[Aim of the exercise]:
Up to and including the line that holds "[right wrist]", print the data exactly from its first line; do not print the pictures.

[Source material]:
((

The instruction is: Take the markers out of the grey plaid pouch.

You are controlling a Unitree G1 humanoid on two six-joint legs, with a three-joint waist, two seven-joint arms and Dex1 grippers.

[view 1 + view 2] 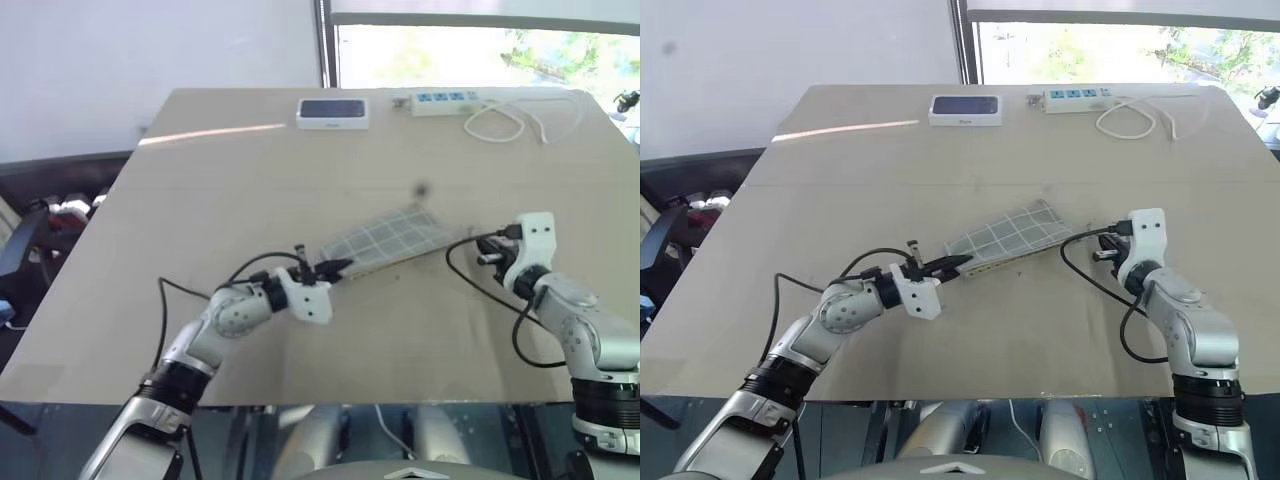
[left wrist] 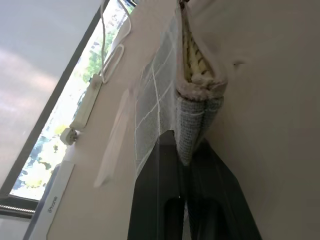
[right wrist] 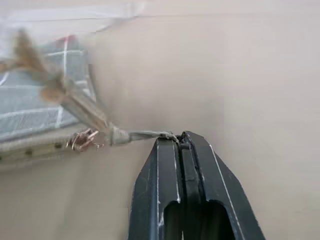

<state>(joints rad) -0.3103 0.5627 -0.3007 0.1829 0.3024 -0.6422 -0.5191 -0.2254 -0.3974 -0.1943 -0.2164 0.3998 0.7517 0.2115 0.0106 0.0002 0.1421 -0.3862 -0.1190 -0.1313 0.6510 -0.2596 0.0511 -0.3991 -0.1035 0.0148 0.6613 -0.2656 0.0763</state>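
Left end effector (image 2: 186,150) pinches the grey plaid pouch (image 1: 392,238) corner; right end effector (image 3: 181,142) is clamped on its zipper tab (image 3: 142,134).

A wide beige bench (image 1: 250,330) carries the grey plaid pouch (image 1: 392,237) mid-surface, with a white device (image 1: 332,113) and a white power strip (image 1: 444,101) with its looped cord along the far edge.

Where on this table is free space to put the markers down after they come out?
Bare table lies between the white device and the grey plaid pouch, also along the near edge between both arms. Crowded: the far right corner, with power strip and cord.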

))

[Solution to this exercise]:
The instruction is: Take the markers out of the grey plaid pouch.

You are controlling a Unitree G1 humanoid on two six-joint legs, with a three-joint waist, two seven-joint arms and Dex1 grippers.

[view 1 + view 2] 
[left wrist] 
[right wrist] 

No additional output will be produced.